To perform data processing with Metafacture transformation workflows are configured with Metafacture Flux, a domain-specific scripting language(DSL). With Metafacture Flux we combine different modules for reading, opening, transforming, and writing data sets.
In this lesson we will learn about Metafacture Flux, what Flux workflows are and how to combine different Flux modules to create a workflow in order to process datasets.
To process data Metafacture can be used with the command line, as JAVA library or you can use the Metafacture Playground.
For this introduction we will start with the Playground since it allows a quick start without additional installing. The Metafacture Playground is a webinterface to test and share Metafacture. The commandline handling will be subject in lesson 6. TODO: Add link.
In this tutorial we are going to process structured information. We call data structured when it organised in such a way is that it easy processable by computers. Literary text documents like War and Peace are structured only in words and sentences, but a computer doesn’t know which words are part of the title or which words contain names. We had to tell the computer that. Today we will download a weather report in a structured format called JSON and inspect it with Metafacture.
Lets jump to the Playground to learn how to create workflows:
See the window called Flux?
Copy the following short code sample into the playground:
"Hello, friend. I'am Metafacture!"
|print
;
Great, you have created your first Metafacture Flux Workflow. Congratulations!
Now you can press the Process
-Button () or press Ctrl+Enter to execute the workflow.
See the result below? It is Hello, friend. I'am Metafacture!
.
But what have we done here?
We have a short text string "Hello, friend. I'am Metafacture"
. That is printed with the modul print
.
A Metafacture Workflow is nothing else as a incoming text string with multiple moduls that do something with the incoming string. But the workflow does not have to start with a text string but also can be a variable that stands for the text string and needs to be defined before the workflow. As this:
INPUT="Hello, friend. I'am Metafacture!";
INPUT
|print
;
Copy this into the I window of your playground or just adjust your example.
INPUT
as a varibale is defined in the first line of the flux. And instead of the text string, the Flux-Workflow starts just with the variable INPUT
without "
.
But the result is the same if you process the flux.
Often you want to process data stored in a file.

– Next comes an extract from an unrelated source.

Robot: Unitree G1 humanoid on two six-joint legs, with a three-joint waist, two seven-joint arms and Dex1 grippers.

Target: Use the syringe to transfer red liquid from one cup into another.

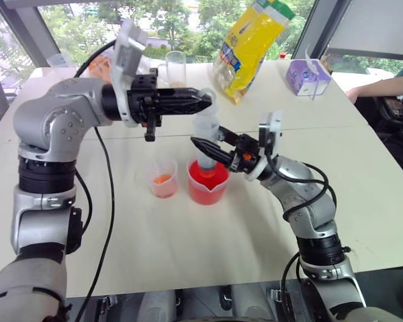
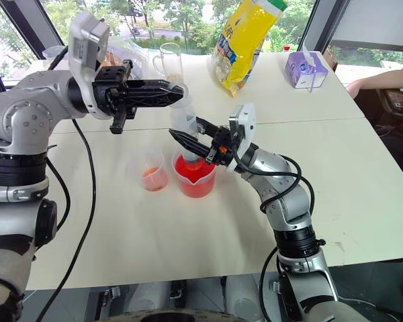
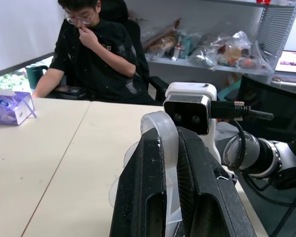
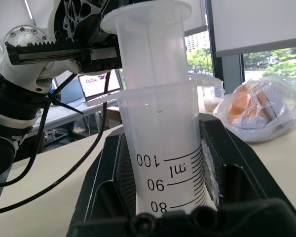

The playground has a input area called ìnputFile
-Content that pretends to be a local file. It can be adressed with the variable inputFile
. In this inputFile
-text area you can insert data samples.In the Playground you can put the variable inputFile
at the beginning of a MF workflow to process the content of this imaginary file. The variable inputFile
can be used at the beginning
of the workflow and it refers to the input that is written in the Data Window at the top of the playground.
e.g.
So lets use inputFile
instead of INPUT
and copy the value of the text string in the Data field above the Flux.
Data:
Hello, friend. I'am Metafacture!
Flux:
inputFile
|print
;
Höm… There seems to be unusual output. Its a file path. Why?
Because hidden behind the variable inputFile
is a path to a file.
But to read the content of the file we need to handle the incoming file path differently.
(How to open real files you will learn when we learn how to run metafacture on your command line in lesson 06.)
We need to add two additional Metafacture commands: open-file
and as-lines
Flux:
inputFile
| open-file
| as-lines
| print
;
The inputFile is opened as a file(open-file
) and then processed line by line (as-line
).
You can see that in this sample.
We usually do not start with any random text strings but with data. So lets play around with some data.
Let’s start with a link: https://weather-proxy.freecodecamp.rocks/api/current?lat=50.93414&lon=6.93147
You will see data that look like this:
{"coord":{"lon":6.9315,"lat":50.9341},"weather":[{"id":800,"main":"Clear","description":"clear sky","icon":"https://cdn.glitch.com/6e8889e5-7a72-48f0-a061-863548450de5%2F01d.png?1499366022009"}],"base":"stations","main":{"temp":15.82,"feels_like":15.02,"temp_min":14.55,"temp_max":18.03,"pressure":1016,"humidity":60},"visibility":10000,"wind":{"speed":4.63,"deg":340},"clouds":{"all":0},"dt":1654101245,"sys":{"type":2,"id":43069,"country":"DE","sunrise":1654053836,"sunset":1654112194},"timezone":7200,"id":2886242,"name":"Cologne","cod":200}
This is data in JSON format. But it seems not very readable.
But all these fields tell something about somedays weather in Cologne, Germany. You can recognise in the example above that there the sky is clear and the temperature is 15.82 degrees Celsius.
Let’s copy the JSON data from the URL into the inputFile
-content area of the Playground. And run it again.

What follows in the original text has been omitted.